The estimate was made by André Fonseca, president at one of the five leading companies in the sector, Virtua, headquartered in the southeastern Brazilian city of São Paulo.
The businessman compared the incentives created by the new industrial policy for exporters to the Bolsa Família (Family Voucher) program of the federal government, as they are going to reward those who manage to meet the goal set by the program.
"I believe the government to be acting correctly, because rewards will be granted to whoever is generating results," claims Fonseca.
By the new industrial policy, the software and technology sector will benefit from a reduction in employers' contribution to social security relative to the payroll, down from 20% to a minimum of 10%, and of the contribution to System S (Sistema S – a set of eleven organisations turned to workers education, health and leisure) down to a minimum of zero, according to the share of exports in companies' revenues.
There should also be twice as much deduction when determining the basis for calculating the Income Tax and the Social Contribution on Net Profit (CSLL) for expenditures on accelerated personnel training programs.
The software export sector may also benefit from the permission for computing and automation companies to deduct, from the basis for calculation of the Income Tax and the CSLL, expenditure on research and development multiplied by a factor of up to 1.8.

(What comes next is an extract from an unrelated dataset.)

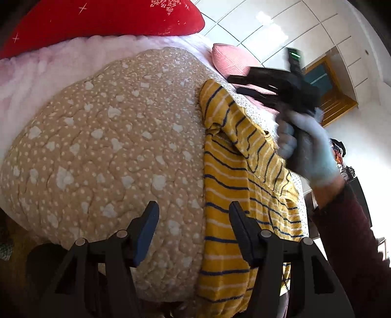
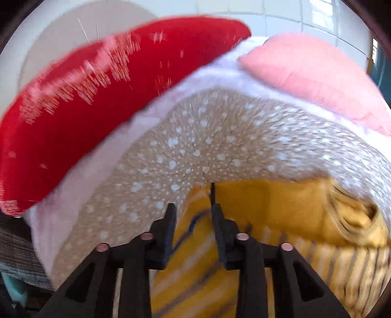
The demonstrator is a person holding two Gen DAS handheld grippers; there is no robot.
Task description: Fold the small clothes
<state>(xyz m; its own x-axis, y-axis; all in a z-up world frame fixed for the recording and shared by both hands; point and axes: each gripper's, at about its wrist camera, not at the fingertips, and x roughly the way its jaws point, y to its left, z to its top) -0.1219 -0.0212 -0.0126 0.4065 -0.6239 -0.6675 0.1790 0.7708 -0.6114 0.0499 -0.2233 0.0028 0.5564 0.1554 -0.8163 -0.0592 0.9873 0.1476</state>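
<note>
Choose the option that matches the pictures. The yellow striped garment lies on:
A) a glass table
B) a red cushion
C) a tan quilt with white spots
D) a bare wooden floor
C: in the left wrist view the yellow striped garment rests on the tan quilt with white spots, while the red cushion sits farther back, apart from it.
</note>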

The government also announced investment of 1 billion reais (US$ 597.2 million) until 2010 in the computing sector (new program for the Development of the Software and Information Technology Services Industry – Prosoft).
André Fonseca states that those measures are really going to boost software exports, but that the important thing is to wait and see how the measures are going to be implemented. This, according to him, is the prevailing sentiment in the sector, from what he heard in conversations with other entrepreneurs.
"The thing is, the measures cannot take too long to be implemented as a consequence of bureaucratic obstacles, otherwise they will all just remain on paper," asserts the president at Virtua.